- Problem statement:
Reproduce the data shown below exactly.

= = = = = = =

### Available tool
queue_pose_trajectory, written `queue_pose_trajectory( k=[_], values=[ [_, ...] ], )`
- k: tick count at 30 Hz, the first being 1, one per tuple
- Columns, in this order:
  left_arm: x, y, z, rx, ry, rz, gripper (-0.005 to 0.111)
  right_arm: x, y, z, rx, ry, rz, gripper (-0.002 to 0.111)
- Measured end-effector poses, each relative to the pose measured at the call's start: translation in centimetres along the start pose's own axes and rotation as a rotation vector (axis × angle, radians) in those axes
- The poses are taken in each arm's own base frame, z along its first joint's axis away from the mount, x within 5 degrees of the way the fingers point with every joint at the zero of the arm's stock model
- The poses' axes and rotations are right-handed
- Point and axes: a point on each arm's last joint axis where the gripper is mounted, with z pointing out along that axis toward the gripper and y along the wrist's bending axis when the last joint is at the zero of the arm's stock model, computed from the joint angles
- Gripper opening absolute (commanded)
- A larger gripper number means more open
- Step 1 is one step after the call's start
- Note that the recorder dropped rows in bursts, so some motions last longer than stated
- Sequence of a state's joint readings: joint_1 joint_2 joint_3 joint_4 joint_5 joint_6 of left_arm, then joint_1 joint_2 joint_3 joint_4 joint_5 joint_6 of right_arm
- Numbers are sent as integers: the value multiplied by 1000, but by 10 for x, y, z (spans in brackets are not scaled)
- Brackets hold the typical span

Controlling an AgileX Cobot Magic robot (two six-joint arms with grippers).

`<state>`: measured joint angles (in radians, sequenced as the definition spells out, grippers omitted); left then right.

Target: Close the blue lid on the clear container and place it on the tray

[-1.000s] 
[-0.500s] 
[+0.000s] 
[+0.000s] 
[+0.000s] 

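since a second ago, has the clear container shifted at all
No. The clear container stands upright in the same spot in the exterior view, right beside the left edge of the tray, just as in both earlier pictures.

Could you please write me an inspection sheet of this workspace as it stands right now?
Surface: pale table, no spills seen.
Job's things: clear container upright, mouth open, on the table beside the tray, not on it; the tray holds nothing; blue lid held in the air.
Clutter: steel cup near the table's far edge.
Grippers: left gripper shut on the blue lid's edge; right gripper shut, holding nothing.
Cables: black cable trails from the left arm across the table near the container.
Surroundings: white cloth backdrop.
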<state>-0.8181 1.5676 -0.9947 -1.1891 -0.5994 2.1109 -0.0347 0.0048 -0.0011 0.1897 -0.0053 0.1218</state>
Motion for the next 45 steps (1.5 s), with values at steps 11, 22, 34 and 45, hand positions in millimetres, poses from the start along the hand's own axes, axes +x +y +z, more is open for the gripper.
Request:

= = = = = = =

- Expected output:
### Available tool
queue_pose_trajectory, written `queue_pose_trajectory( k=[_], values=[ [_, ...] ], )`
- k: tick count at 30 Hz, the first being 1, one per tuple
- Columns, in this order:
  left_arm: x, y, z, rx, ry, rz, gripper (-0.005 to 0.111)
  right_arm: x, y, z, rx, ry, rz, gripper (-0.002 to 0.111)
- Measured end-effector poses, each relative to the pose measured at the call's start: translation in centimetres along the start pose's own axes and rotation as a rotation vector (axis × angle, radians) in those axes
- The poses are taken in each arm's own base frame, z along its first joint's axis away from the mount, x within 5 degrees of the way the fingers point with every joint at the zero of the arm's stock model
- The poses' axes and rotations are right-handed
- Point and axes: a point on each arm's last joint axis where the gripper is mounted, with z pointing out along that axis toward the gripper and y along the wrist's bending axis when the last joint is at the zero of the arm's stock model, computed from the joint angles
- Gripper opening absolute (commanded)
- A larger gripper number means more open
- Step 1 is one step after the call's start
- Note that the recorder dropped rows in bursts, so some motions last longer than stated
- Sequence of a state's joint readings: joint_1 joint_2 joint_3 joint_4 joint_5 joint_6 of left_arm, then joint_1 joint_2 joint_3 joint_4 joint_5 joint_6 of right_arm
- Numbers are sent as integers: the value multiplied by 1000, but by 10 for x, y, z (spans in brackets are not scaled)
- Brackets hold the typical span

Controlling an AgileX Cobot Magic robot (two six-joint arms with grippers).

`<state>`: measured joint angles (in radians, sequenced as the definition spells out, grippers omitted); left then right.

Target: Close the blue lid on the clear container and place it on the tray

[-1.000s] 
[-0.500s] 
[+0.000s] 
[+0.000s] 
[+0.000s] 

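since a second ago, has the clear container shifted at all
No. The clear container stands upright in the same spot in the exterior view, right beside the left edge of the tray, just as in both earlier pictures.

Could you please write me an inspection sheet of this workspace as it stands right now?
Surface: pale table, no spills seen.
Job's things: clear container upright, mouth open, on the table beside the tray, not on it; the tray holds nothing; blue lid held in the air.
Clutter: steel cup near the table's far edge.
Grippers: left gripper shut on the blue lid's edge; right gripper shut, holding nothing.
Cables: black cable trails from the left arm across the table near the container.
Surroundings: white cloth backdrop.
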<state>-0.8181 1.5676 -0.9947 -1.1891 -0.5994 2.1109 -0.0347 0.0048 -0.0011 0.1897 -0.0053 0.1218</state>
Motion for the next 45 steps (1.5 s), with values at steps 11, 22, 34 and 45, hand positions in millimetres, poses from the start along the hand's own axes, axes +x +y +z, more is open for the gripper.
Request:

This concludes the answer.